Кстати, статью под таким названием: «Рукописи не горят!» написал еще до своего назначения в журнал ни кто иной, как Первый зам. Он вообще очень любил писать (и выступать) о классиках нашей литературы. Кстати, живи он тогда – во времена Достоевского, Блока, Булгакова, Бунина и других, о которых выступал и писал, – интересно, как отнесся бы он к разным не нравящимся ему их «линиям» (в том числе «личным»)? И намного ли лучше губить рукопись редактурой, чем ее просто сжигать? Кстати, если я не ошибаюсь, именно он, Первый зам, считавшийся хорошим литературоведом, написал в одной из своих статей: «Булгарин не травил Пушкина, он просто давал ему «ценные указания».
Да, все яснее становилось, что и теперь гласность у нас очень своеобразная, хитро и тонко дозированная – псевдогласность. А это лучше ли честного и недвусмысленного безгласия? Анестезия духа народного просто-напросто стала более утонченной, прикрытой фиговым листком псевдогласности. А уж об истинной свободе слова нечего и говорить.

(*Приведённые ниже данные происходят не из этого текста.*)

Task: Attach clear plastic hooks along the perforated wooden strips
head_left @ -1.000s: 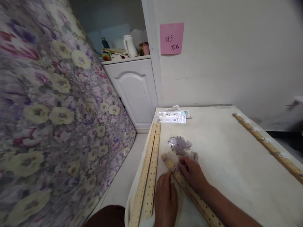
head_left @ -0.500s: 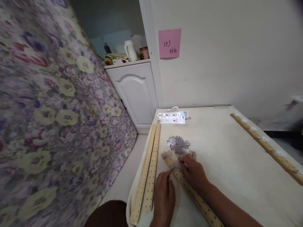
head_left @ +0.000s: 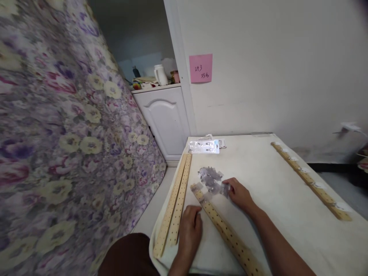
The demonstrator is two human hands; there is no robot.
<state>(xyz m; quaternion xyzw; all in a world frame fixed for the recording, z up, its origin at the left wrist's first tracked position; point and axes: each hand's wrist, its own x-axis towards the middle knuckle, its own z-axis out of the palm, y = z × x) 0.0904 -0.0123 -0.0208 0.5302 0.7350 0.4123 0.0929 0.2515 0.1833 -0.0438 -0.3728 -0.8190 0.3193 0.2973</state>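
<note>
A light wooden strip with rows of holes (head_left: 222, 226) lies slantwise on the table, small clear pieces with metal parts (head_left: 200, 194) on its far end. Beside that end my left hand (head_left: 189, 228) rests with curled fingers, its fingertips close to the strip's left edge; what they hold, if anything, is hidden. My right hand (head_left: 240, 194) is to the right of the strip, thumb and forefinger pinching a clear plastic hook piece (head_left: 225, 189). This piece is at the right side of a loose pile of clear plastic hooks (head_left: 211, 177), blurred in part.
Two more perforated strips (head_left: 180, 199) lie along the table's left edge. Another strip (head_left: 306, 178) with several clear hooks lies at the right. A clear blister pack (head_left: 203, 146) is at the back left. A floral curtain (head_left: 86, 153) hangs at the left.
My right hand has moved off the strip, rightward to the edge of the hook pile. My left hand stays near the strip's left edge. The camera view has shifted slightly.
</note>
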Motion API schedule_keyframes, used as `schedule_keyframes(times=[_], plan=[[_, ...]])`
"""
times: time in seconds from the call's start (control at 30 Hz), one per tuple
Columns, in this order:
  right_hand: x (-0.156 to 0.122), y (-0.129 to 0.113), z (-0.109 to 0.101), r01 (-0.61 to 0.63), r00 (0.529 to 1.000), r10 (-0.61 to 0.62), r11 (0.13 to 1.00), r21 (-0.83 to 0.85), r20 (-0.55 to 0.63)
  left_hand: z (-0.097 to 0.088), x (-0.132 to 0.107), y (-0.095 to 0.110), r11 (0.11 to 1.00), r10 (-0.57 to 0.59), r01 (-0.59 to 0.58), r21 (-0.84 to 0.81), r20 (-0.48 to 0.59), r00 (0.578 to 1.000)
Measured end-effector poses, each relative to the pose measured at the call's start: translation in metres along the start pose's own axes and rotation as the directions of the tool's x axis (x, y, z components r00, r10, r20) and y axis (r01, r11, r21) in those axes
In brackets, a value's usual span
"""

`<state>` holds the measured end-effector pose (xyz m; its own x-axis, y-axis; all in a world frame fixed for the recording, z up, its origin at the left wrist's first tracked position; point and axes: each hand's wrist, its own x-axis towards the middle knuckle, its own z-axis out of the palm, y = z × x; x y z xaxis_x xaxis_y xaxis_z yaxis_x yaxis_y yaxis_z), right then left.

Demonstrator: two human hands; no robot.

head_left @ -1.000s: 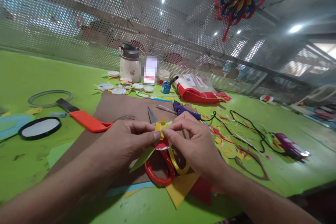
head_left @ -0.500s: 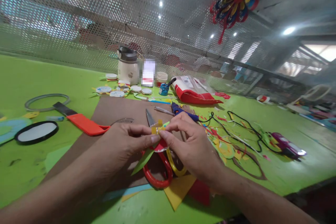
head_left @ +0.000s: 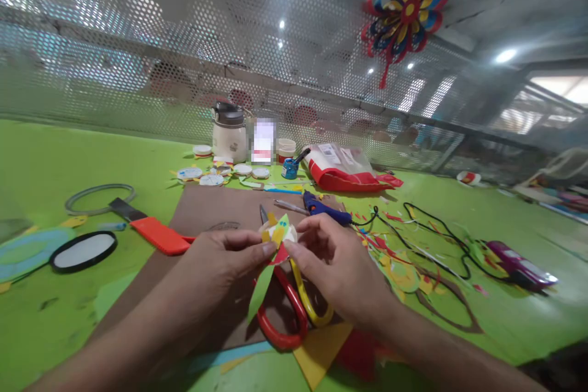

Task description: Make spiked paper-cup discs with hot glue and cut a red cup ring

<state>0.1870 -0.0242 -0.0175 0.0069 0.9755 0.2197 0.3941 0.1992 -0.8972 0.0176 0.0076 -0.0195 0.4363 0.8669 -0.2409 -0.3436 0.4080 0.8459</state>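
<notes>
Between my hands is a small round paper craft [head_left: 279, 235], white with yellow, green and red paper pieces and a long green strip hanging down. My left hand [head_left: 229, 257] pinches its left edge between thumb and finger. On the opposite side, my right hand [head_left: 337, 263] grips the lower right edge, thumb on the red part. Beneath them a pair of scissors [head_left: 281, 343] with red and yellow handles lies on a brown board [head_left: 197, 211]; the hands and craft partly cover it. A blue glue gun [head_left: 328, 209] rests just beyond my right hand.
An orange-handled knife [head_left: 160, 235] and a black oval ring [head_left: 83, 252] lie left. Behind stand a flask [head_left: 229, 141], a phone [head_left: 263, 141], a blue paint jar [head_left: 290, 168] and a red-white bag [head_left: 340, 171]. Paper scraps [head_left: 399, 269] and a black cord [head_left: 436, 239] spread right.
The craft has been turned so more of its face shows, with the green tip and blue dots now visible. My right fingers have loosened slightly to the right. The camera view has tilted up.
</notes>
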Motion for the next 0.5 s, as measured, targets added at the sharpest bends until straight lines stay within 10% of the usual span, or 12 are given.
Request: schedule_keyframes(times=[0.27, 0.5], plan=[[0.005, 0.004, 0.004, -0.104, 0.994, 0.105, 0.969, 0.225, 0.006, -0.002, 0.003, -0.011, 0.992, -0.028, 0.040, -0.123, 0.098, 0.995], [0.007, 0.013, -0.004, -0.074, 0.997, 0.068, 0.976, 0.203, 0.037, -0.001, 0.000, -0.002, 0.994, -0.054, 0.049, 0.096, 0.049, 0.997]])
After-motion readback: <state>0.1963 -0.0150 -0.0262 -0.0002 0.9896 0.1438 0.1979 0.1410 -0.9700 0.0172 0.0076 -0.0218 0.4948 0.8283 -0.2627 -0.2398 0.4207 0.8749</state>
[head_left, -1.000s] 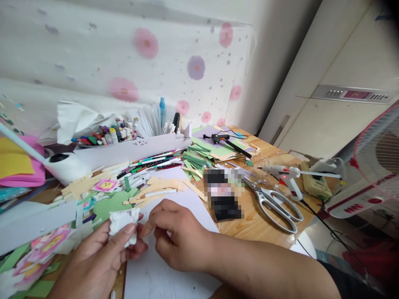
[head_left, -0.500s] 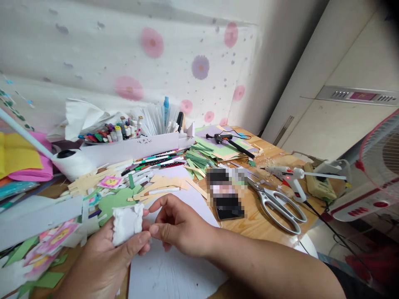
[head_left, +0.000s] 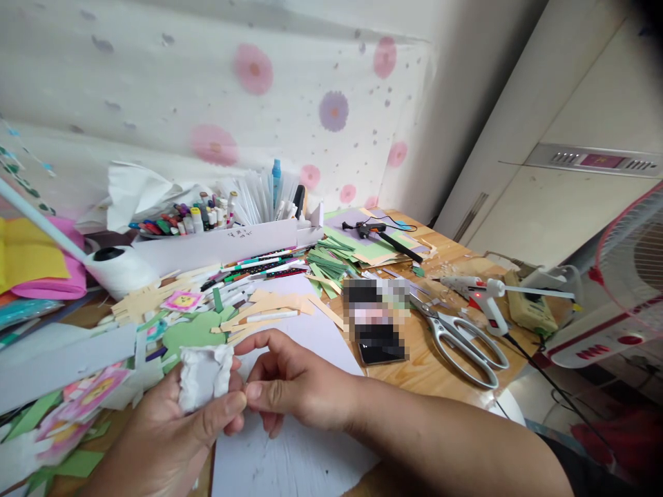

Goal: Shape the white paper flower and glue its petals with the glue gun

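While pinched, paper wad (head_left: 203, 376) between left-hand fingers (head_left: 220, 414).

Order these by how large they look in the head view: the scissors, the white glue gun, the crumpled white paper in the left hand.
1. Scissors.
2. White glue gun and crumpled white paper look alike; the paper is nearer the camera, so unsure.

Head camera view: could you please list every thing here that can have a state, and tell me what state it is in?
Crumpled white paper wad: pinched in the left hand's grip.
Right hand: fingertips meet the left thumb beside the wad.
Silver metal scissors: lying flat on the wooden table, blades shut.
White glue gun: lying down, red light lit, cord attached.
Black glue gun: lying on coloured sheets.
White roll: on its side.
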Motion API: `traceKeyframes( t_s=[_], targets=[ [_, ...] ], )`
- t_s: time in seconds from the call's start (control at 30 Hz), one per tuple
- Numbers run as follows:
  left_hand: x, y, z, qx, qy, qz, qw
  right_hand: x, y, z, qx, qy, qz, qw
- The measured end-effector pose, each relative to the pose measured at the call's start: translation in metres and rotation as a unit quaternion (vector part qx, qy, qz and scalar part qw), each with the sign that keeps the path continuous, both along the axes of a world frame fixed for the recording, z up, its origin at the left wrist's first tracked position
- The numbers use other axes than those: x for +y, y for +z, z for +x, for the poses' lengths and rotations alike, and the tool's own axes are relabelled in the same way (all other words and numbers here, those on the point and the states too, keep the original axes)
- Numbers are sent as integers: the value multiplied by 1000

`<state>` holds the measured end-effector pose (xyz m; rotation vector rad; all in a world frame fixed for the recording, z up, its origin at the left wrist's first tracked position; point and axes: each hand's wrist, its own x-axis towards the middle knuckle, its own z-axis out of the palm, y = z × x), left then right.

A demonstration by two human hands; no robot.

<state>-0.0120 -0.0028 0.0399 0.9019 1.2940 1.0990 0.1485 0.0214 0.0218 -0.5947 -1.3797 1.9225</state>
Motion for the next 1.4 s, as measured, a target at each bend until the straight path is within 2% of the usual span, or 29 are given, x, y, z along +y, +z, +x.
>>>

О необходимости немедленных перемен говорилось на все лады и достаточно громко. Разговоров хватало. А вот конкретных действий не было совершенно. Никаких. Хотя заканчивался четвертый год «перестройки». Ни одного толкового, действенного закона не было принято. Те же, что с помпой публиковались, несли лишь пародию на перемены. В них было столько трусливых оговорок, противоречий, что возникал вопрос: неужели сочиняли и принимали их нормальные взрослые люди? На кого рассчитаны лукавые, детски-наивные формулировки, противоречащие одна другой, выдаваемые за серьезные государственные законы?